O presidente Luiz Inácio Lula da Silva assinou nesta quinta-feira (25) os contratos para a conclusão da Unidade de Fertilizantes Nitrogenados III (UFN-III), em Três Lagoas, no Mato Grosso do Sul. A planta, da Petrobras, está paralisada desde 2015 e foi retomada após nova reavaliação técnica e econômica que atestou a viabilidade do projeto.
A unidade integra o Novo Programa de Aceleração do Crescimento (PAC) e deve receber investimentos de mais de R$ 5 bilhões para ser concluída. Segundo nota do Palácio do Planalto, o empreendimento é considerado estratégico para ampliar a produção nacional de fertilizantes, fortalecer a segurança alimentar e reduzir a dependência externa do país.
Durante a cerimônia, Lula afirmou: “Agora vai. Era pra ter começado bem antes”. Ele também disse que o país vai construir sua soberania sendo independente da importação de fertilizantes de outros países.
Ainda de acordo com o Planalto, quando entrar em operação comercial, prevista para 2029, a UFN-III terá capacidade para produzir 3,6 mil toneladas diárias de ureia granulada e 2,2 mil toneladas diárias de amônia, totalizando cerca de 1,3 milhão de toneladas de ureia por ano, volume equivalente a aproximadamente 16% da demanda nacional pelo insumo.
A localização da fábrica também foi apontada como estratégica. O governo informa que o Centro-Oeste responde por cerca de 40% da demanda brasileira de ureia, impulsionada principalmente pelas culturas de milho, cana-de-açúcar, algodão e pastagens. A proximidade com polos produtores agrícolas, segundo o comunicado, deve ampliar a confiabilidade do abastecimento e reduzir custos logísticos para produtores rurais, especialmente em Mato Grosso, Mato Grosso do Sul, Goiás, Paraná e São Paulo.

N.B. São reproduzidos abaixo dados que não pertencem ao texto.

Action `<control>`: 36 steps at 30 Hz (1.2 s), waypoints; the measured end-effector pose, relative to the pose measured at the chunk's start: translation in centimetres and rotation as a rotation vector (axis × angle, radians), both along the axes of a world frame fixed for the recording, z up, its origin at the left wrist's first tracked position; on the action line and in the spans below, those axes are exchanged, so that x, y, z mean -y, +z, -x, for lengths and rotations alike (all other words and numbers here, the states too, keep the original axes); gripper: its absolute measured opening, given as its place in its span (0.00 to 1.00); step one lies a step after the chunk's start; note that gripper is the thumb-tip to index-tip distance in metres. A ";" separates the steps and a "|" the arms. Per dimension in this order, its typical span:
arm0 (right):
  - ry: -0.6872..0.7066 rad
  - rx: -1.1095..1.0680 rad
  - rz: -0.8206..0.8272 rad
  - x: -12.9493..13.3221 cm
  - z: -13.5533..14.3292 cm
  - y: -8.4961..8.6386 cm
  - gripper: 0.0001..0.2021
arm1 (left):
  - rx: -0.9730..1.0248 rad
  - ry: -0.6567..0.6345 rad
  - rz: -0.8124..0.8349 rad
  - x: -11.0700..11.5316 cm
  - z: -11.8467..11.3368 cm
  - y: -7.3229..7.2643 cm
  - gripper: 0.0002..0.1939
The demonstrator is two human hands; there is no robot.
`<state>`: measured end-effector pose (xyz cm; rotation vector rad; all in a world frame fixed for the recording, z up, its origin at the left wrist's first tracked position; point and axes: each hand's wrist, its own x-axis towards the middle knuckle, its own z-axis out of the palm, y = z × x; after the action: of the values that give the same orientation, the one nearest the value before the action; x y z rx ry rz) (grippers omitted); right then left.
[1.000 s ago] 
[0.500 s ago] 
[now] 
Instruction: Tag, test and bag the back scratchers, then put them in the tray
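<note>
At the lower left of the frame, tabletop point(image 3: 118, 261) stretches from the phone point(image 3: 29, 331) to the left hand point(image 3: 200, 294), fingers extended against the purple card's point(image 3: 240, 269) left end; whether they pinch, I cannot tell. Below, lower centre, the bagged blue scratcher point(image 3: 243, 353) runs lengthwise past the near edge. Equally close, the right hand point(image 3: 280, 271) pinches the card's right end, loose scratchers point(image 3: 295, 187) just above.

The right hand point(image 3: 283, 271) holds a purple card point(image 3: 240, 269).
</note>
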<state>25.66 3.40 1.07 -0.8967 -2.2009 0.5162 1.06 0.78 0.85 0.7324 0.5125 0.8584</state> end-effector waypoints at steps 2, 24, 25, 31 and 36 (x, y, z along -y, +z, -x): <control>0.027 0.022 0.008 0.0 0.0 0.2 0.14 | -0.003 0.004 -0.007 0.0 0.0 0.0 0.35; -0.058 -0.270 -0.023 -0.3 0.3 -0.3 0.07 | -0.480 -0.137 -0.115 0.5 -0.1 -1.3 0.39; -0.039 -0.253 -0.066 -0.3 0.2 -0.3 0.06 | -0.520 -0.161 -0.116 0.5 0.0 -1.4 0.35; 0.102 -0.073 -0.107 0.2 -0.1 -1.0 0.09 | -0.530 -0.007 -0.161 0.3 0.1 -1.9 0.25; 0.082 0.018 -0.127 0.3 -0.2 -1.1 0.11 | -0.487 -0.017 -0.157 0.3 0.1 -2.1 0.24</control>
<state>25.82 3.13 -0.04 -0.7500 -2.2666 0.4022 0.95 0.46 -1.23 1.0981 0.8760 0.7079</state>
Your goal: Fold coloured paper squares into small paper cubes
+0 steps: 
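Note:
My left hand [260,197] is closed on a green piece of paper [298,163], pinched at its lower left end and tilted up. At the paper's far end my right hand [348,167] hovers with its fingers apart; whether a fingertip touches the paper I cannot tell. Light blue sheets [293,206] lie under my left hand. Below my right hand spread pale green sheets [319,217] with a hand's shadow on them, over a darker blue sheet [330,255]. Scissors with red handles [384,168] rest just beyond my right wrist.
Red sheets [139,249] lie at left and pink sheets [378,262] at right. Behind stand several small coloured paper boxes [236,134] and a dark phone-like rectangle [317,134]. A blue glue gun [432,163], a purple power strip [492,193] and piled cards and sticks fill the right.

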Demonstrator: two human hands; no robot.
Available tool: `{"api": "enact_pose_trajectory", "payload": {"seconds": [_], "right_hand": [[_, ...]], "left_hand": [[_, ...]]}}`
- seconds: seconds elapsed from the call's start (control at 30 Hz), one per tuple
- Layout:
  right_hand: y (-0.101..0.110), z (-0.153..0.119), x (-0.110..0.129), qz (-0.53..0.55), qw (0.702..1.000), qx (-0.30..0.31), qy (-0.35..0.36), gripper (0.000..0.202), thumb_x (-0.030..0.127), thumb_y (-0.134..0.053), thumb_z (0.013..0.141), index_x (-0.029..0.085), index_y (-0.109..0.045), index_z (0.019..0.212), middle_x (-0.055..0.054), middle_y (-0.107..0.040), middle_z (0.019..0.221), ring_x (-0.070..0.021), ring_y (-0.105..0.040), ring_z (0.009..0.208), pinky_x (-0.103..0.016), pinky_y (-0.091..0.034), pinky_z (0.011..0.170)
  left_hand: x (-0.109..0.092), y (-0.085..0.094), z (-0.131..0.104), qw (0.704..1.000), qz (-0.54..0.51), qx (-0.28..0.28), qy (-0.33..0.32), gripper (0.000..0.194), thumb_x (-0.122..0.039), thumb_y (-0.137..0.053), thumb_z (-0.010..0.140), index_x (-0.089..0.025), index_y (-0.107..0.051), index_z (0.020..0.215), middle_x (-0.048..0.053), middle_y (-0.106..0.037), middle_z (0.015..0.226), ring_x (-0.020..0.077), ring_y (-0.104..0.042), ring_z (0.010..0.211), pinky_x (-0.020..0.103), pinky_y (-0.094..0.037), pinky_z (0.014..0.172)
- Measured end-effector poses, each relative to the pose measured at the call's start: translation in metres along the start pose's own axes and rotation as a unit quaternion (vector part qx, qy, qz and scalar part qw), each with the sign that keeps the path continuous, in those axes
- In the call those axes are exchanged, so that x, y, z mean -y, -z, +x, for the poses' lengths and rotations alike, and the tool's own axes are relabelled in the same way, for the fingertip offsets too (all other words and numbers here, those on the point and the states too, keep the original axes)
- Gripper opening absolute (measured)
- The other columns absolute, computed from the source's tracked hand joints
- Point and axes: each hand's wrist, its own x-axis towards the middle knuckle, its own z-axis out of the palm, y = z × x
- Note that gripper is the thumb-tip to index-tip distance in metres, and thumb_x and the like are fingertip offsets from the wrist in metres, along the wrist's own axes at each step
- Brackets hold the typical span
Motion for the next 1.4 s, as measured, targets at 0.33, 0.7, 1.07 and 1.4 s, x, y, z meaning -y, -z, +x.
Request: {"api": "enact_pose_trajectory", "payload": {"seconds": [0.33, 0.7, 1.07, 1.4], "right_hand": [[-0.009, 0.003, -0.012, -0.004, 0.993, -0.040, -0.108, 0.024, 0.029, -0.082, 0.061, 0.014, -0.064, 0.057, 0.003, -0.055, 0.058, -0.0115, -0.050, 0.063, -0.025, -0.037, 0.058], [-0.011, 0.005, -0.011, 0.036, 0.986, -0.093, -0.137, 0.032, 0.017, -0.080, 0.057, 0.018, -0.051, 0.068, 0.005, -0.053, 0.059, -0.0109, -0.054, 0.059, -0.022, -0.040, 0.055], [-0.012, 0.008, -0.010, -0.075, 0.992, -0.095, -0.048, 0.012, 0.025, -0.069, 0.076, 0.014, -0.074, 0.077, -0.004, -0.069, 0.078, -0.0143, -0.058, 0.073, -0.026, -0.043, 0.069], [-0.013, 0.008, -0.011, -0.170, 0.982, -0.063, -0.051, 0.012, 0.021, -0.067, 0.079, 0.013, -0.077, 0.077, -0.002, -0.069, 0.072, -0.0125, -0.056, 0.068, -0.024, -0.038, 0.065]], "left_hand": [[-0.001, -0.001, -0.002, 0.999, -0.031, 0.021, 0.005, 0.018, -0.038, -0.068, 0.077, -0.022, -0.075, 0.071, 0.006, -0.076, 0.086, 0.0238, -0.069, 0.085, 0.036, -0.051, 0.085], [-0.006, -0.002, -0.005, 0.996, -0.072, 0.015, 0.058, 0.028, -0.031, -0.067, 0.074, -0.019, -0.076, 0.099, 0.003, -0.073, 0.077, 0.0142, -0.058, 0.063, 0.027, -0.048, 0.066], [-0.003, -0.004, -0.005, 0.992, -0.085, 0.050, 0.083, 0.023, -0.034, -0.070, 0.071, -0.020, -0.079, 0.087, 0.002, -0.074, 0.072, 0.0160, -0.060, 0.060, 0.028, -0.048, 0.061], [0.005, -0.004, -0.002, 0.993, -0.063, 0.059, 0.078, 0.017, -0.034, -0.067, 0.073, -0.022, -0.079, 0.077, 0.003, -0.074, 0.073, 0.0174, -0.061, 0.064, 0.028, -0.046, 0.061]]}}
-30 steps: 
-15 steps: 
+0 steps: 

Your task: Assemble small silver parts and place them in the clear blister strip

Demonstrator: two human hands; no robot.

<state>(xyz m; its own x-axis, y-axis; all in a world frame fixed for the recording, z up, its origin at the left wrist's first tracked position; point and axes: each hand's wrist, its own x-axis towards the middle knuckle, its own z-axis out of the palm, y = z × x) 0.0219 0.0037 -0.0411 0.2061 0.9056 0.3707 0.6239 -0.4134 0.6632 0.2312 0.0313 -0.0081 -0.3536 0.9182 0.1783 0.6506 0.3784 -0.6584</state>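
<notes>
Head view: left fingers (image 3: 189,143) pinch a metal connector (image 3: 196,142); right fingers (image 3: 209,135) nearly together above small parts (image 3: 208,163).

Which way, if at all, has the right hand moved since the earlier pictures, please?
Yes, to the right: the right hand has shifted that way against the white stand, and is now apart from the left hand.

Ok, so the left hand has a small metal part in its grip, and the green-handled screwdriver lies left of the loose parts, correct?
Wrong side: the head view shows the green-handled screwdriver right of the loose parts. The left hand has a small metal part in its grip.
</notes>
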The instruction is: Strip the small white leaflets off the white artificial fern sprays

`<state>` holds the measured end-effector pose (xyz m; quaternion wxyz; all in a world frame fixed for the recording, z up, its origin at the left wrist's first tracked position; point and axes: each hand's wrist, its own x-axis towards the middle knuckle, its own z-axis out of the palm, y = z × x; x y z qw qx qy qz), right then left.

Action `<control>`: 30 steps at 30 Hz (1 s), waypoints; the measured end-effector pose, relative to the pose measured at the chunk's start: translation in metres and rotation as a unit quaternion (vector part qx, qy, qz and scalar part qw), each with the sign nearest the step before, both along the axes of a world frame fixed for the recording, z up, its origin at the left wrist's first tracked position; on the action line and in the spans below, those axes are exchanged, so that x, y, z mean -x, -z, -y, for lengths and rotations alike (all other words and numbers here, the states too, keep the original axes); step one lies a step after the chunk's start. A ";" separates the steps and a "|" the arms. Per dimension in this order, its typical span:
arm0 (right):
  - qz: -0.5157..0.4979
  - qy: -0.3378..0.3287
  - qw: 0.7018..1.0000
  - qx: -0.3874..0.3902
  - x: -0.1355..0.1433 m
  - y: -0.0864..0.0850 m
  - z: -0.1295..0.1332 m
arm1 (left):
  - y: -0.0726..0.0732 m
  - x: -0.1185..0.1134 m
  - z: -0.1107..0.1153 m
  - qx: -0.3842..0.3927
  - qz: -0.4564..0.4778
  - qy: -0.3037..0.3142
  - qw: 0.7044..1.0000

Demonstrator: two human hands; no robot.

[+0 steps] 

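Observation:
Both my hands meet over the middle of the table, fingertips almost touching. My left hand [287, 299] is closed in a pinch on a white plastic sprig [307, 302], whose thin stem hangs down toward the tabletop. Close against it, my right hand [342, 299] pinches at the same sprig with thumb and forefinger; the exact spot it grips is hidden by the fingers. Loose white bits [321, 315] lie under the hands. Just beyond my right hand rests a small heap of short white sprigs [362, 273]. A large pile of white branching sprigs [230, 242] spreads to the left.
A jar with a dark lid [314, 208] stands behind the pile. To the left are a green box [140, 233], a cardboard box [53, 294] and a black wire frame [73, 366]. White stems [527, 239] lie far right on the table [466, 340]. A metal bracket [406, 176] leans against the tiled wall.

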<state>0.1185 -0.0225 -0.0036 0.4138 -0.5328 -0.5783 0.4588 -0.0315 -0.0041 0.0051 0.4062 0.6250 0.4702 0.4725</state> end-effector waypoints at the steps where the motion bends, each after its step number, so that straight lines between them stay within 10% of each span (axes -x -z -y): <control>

Com a entrada em operação da UFN-III e de outras três unidades — Fafen-BA, Fafen-SE e ANSA —, a carteira de fertilizantes da Petrobras no Novo PAC reúne quatro plantas. A estatal projeta atender cerca de 35% do mercado nacional de ureia até 2029. Antes da retomada das fábricas, 100% da ureia consumida no país era importada, segundo a nota do Palácio do Planalto.